● **What the task requires**
Copies of all lines containing the string "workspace" are needed from the data below.

- - -

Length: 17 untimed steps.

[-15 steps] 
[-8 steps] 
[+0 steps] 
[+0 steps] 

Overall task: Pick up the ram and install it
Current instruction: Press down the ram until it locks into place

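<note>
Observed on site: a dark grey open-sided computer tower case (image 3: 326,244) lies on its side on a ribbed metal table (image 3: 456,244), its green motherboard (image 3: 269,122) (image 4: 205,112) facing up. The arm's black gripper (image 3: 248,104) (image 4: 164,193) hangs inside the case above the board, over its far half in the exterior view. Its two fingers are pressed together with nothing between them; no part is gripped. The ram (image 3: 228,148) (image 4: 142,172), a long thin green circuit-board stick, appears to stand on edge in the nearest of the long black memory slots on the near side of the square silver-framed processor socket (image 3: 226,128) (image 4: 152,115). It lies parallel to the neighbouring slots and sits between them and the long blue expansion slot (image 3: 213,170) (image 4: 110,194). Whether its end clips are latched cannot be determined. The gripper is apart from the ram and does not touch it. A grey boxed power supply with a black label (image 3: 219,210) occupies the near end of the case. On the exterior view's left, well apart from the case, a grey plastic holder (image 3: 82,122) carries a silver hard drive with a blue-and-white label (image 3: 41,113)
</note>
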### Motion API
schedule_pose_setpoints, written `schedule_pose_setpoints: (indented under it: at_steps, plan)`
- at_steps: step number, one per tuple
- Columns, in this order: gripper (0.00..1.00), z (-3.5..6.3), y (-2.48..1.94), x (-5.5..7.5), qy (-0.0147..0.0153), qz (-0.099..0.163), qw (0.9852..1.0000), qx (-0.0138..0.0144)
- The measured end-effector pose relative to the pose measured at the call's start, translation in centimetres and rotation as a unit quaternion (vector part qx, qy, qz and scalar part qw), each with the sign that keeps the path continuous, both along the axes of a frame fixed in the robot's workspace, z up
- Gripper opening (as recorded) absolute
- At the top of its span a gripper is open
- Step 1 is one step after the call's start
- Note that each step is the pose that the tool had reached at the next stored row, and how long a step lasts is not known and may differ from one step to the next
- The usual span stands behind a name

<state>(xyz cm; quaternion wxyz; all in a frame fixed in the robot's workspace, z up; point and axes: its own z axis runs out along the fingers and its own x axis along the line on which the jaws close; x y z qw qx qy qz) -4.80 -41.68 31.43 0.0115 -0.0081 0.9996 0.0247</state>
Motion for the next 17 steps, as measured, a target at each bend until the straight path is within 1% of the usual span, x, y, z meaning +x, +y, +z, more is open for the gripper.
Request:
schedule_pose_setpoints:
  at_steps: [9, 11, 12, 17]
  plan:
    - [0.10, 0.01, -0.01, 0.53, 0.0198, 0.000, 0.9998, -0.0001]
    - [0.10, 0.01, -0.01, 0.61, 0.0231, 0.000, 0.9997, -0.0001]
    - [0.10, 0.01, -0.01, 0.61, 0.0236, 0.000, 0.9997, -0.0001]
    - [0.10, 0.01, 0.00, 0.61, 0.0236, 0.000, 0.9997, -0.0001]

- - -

● **Answer to this exercise**
- The measured end-effector pose relative to the pose measured at the call's start, translation in centimetres and rotation as a unit quaternion (vector part qx, qy, qz and scalar part qw), each with the sign that keeps the path continuous, both along the axes of a frame fixed in the robot's workspace, z up
<state>(xyz cm; quaternion wxyz; all in a frame fixed in the robot's workspace, z up; point and axes: its own z axis runs out along the fingers and its own x axis along the line on which the jaws close; x y z qw qx qy qz) -4.80 -41.68 31.43 0.0115 -0.0081 0.9996 0.0247</state>

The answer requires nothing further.